Use the Tanium Console Solutions page to install Network Quarantine and choose either automatic or manual configuration:

  • Automatic configuration with default settings (Tanium Core Platform 7.4.2 or later only): Network Quarantine is installed with any required dependencies and other selected products. After installation, the Tanium Server automatically configures the recommended default settings. This option is the best practice for most deployments. For more information about the automatic configuration for Network Quarantine, see Import Network Quarantine with default settings.
  • Manual configuration with custom settings: After installing Network Quarantine, you must manually configure required settings. Select this option only if Network Quarantine requires settings that differ from the recommended default settings. For more information, see Import Network Quarantine with custom settings.

Before you begin

  • Read the release notes.
  • Review the Network Quarantine requirements.
    • To import the Network Quarantine solution, you must be assigned the Administrator reserved role or a role that has the Import Signed Content permission.
    • To configure the Network Quarantine action group, you must be assigned the Administrator reserved role, Content Administrator reserved role, or a role that has the Write Action Group permission.

Import Network Quarantine with default settings

When you import Network Quarantine with automatic configuration, the following default setting is configured:

Setting Default value
Service account

The service account is set to the account that you used to import the shared service.

Configuring a unique service account for each Tanium solution is an extra security measure to consider in consultation with the security team of your organization. See Configure service account.

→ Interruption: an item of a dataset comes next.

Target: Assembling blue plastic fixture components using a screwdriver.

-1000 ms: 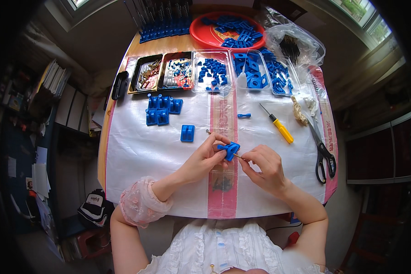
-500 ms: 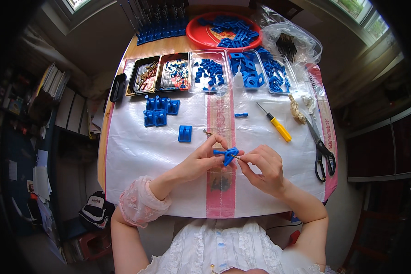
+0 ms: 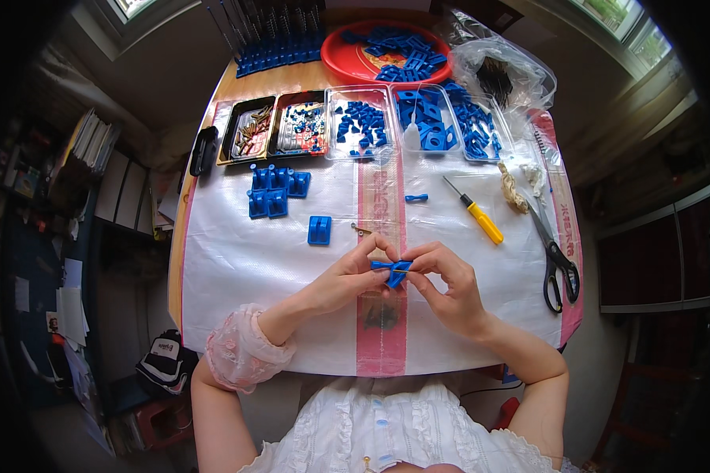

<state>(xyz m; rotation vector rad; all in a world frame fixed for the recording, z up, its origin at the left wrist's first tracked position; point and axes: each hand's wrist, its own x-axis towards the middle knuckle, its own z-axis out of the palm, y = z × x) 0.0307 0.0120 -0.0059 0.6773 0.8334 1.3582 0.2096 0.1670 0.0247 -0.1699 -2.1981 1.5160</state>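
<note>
Between my two hands, above the striped middle of the sheet, is a small blue plastic part (image 3: 400,279) with a narrow stem. My left hand (image 3: 353,272) is closed, pinching it by the stem between thumb and fingers. A thin brass-coloured pin (image 3: 399,270) lies across the part, its far end at the fingertips of my right hand (image 3: 450,285), which is closed in a pinch close against the part. Just beyond my left fingers are small metal pieces (image 3: 359,229). A blue block with ridges (image 3: 319,230) lies to their left, and a small blue stem piece (image 3: 416,199) farther off.
A yellow-handled screwdriver (image 3: 483,222) and black-handled scissors (image 3: 558,272) lie at right. Several assembled blue blocks (image 3: 277,191) sit at left. Trays of screws (image 3: 252,130) and blue parts (image 3: 361,126) line the back, before a red basin (image 3: 335,61) and plastic bags (image 3: 521,67).
My right hand has moved left and slightly up, closer against the blue part. The pin now lies across the part; before, it stuck out toward my right fingers. The left hand keeps its hold.
</note>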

To import Network Quarantine and configure default settings, see Tanium Console User Guide: Import all modules and services. After the import, verify that the correct version is installed: see Verify Network Quarantine version.

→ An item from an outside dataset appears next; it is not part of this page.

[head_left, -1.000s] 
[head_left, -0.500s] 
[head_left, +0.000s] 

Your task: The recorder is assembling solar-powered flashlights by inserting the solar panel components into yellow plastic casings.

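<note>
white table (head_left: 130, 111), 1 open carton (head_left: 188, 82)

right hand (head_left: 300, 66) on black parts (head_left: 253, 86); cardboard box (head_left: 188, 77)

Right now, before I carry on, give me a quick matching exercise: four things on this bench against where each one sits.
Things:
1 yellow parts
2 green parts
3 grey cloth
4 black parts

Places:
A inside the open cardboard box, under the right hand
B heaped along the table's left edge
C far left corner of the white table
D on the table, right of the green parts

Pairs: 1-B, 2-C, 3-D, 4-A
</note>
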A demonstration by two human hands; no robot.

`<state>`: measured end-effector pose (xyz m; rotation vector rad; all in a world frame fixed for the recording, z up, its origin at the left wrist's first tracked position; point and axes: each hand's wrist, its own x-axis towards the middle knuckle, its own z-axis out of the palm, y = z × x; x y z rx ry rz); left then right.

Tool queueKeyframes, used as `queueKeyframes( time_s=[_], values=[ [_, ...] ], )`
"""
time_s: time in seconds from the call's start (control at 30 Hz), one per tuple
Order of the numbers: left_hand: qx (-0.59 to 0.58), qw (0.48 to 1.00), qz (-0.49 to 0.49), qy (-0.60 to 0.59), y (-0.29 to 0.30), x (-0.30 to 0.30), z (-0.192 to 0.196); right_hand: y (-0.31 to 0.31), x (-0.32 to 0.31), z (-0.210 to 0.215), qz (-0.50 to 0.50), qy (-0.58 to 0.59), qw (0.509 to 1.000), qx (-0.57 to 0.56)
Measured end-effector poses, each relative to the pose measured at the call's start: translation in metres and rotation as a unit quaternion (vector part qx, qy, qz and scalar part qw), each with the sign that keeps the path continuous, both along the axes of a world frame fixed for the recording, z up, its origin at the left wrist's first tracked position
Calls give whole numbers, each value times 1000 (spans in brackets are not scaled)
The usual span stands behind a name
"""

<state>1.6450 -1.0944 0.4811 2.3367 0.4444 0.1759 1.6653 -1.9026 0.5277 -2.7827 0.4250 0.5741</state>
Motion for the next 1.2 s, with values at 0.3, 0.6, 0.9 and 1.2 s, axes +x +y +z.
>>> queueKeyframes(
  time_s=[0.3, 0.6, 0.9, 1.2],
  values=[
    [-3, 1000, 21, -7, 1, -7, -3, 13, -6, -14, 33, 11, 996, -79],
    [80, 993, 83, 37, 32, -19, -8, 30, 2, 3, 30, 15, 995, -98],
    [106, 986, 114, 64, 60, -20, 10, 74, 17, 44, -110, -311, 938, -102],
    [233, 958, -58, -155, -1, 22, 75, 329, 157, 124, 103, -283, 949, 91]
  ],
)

Import Network Quarantine with custom settings

To import Network Quarantine without automatically configuring default settings, be sure to clear the Apply All Tanium recommended configurations check box while performing the steps in Tanium Console User Guide: Import, re-import, or update specific solutions. After the import, verify that the correct version is installed: see Verify Network Quarantine version.

To configure the service account, see Configure service account.

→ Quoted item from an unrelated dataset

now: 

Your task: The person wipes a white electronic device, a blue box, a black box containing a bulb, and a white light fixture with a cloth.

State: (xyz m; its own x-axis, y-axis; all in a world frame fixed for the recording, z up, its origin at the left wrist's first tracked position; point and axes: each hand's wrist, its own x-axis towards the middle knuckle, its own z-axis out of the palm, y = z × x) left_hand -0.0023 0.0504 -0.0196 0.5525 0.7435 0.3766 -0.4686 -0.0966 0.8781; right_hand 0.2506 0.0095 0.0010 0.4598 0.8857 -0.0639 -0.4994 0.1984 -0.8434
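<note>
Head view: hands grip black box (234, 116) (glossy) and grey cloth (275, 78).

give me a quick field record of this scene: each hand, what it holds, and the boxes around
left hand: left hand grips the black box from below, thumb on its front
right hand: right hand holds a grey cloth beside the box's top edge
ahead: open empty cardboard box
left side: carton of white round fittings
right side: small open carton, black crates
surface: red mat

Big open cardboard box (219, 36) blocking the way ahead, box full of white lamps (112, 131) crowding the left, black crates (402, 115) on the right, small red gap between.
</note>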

Manage solution dependencies

When you start the Network Quarantine workbench for the first time, the Tanium Server checks whether all the Tanium modules and shared services (solutions) that are required for Network Quarantine are installed at the required versions. The Network Quarantine workbench cannot load unless all required dependencies are installed. If you selected Tanium Recommended Installation when you imported Network Quarantine, the Tanium Server automatically imported all your licensed solutions at the same time. Otherwise, if you manually imported Network Quarantine and did not import all its dependencies, the Tanium Console displays a banner that lists the dependencies and the required versions. See Solution dependencies.

  1. Install the dependencies as described in Tanium Console User Guide: Import, re-import, or update specific solutions.
  2. From the Main menu, go to Administration > Shared Services > Network Quarantine to open the Network Quarantine Overview page and verify that the Console no longer displays a banner to list missing dependencies.

Upgrade Network Quarantine

For the steps to upgrade Network Quarantine, see Tanium Console User Guide: Import, re-import, or update specific solutions. After the upgrade, verify that the correct version is installed: see Verify Network Quarantine version.

Verify Network Quarantine version

After you import or upgrade Network Quarantine, verify that the correct version is installed:

  1. Refresh your browser.
  2. From the Main menu, go to Administration > Shared Services > Network Quarantine to open the Network Quarantine Overview page.
  3. To display version information, click Info Info.